[[ Dataset, beginning ]]

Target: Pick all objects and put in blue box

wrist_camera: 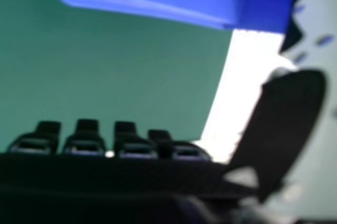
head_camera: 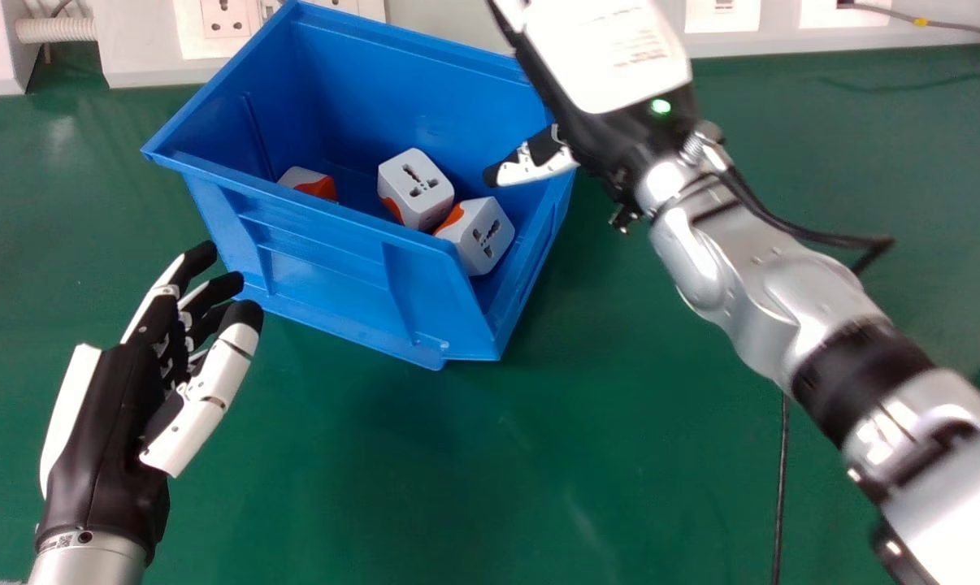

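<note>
The box (head_camera: 327,252) is being borne by the worktop (head_camera: 457,487), near its far edge and left of its middle. Inside, the left adapter (head_camera: 318,187) is being mostly hidden by the box's near wall, and only its upper part is being shown. The middle adapter (head_camera: 415,183) is being covered at its foot by the same wall and at one side by the right adapter (head_camera: 482,236), which is being held at a tilt near the box's near right corner. The box's far right corner is being covered by the right hand (head_camera: 539,162), which is being held open and empty over that side, its own far end being cut off by the head view's top edge. In the right hand view, its fingers (wrist_camera: 87,140) are being shown dark and blurred, apart from its thumb (wrist_camera: 295,113); the box is being cut off, and a pale area (wrist_camera: 237,92) beside the worktop is being washed out by glare. The left hand (head_camera: 108,431) is being held with fingers loosely bent, near the box's near left corner. Faint glints are being thrown back by the green worktop, and its right part is being crossed by a dark cable (head_camera: 782,487). Behind, sockets (head_camera: 230,18) and a ribbed pipe (head_camera: 55,30) are being carried along the wall.
</note>
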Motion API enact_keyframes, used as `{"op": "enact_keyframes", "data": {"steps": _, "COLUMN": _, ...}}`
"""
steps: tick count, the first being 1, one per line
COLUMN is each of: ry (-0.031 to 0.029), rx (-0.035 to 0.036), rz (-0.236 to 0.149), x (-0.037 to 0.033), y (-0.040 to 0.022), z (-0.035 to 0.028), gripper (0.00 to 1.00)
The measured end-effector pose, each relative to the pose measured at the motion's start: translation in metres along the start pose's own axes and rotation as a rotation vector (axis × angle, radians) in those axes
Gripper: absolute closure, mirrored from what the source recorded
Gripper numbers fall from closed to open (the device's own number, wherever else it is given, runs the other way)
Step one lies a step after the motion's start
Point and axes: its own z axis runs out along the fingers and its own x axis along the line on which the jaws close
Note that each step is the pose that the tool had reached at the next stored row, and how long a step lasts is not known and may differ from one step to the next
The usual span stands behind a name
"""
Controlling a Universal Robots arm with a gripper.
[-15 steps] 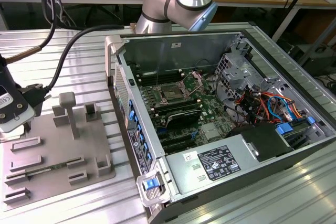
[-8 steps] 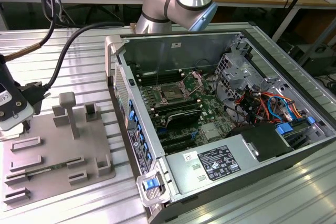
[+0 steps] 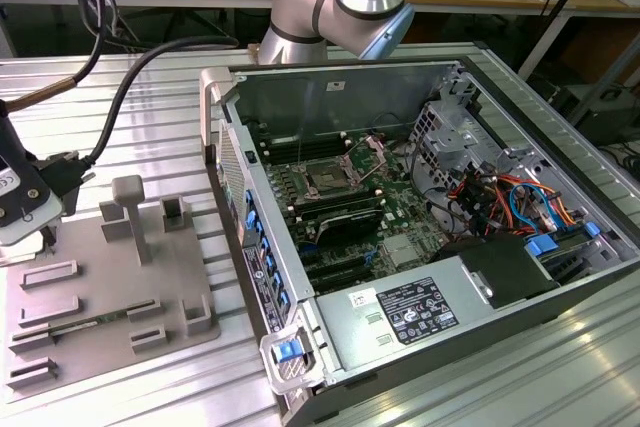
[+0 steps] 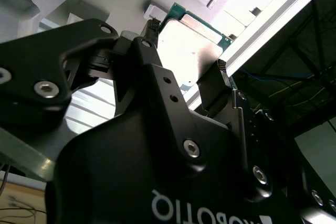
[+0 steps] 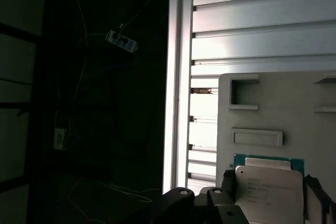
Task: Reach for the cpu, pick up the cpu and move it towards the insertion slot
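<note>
In both wrist views the cpu, a thin square chip with a silvery face and a green edge, sits between my black fingertips. My gripper is shut on it, one finger on one edge and the other finger on the opposite edge. It hangs over the grey fixture plate, close to the plate's edge. In the exterior view the white wrist end of my arm is at the far left. The insertion slot, a metal-framed socket on the green board, lies inside the open computer case, far to the right.
The grey fixture plate carries raised blocks and a tall post. A thick cable runs across the ribbed metal table. The case's side wall stands between the plate and the board. The table's edge drops to dark floor.
</note>
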Motion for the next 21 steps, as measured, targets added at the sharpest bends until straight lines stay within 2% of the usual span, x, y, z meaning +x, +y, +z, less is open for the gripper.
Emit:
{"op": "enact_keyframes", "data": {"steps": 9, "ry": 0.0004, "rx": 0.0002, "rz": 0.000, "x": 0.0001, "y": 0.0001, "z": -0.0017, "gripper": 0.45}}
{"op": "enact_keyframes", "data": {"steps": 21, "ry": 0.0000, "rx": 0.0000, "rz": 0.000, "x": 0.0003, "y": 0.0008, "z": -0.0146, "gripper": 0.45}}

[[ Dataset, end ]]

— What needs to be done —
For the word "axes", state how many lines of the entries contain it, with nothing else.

— Completed task —
2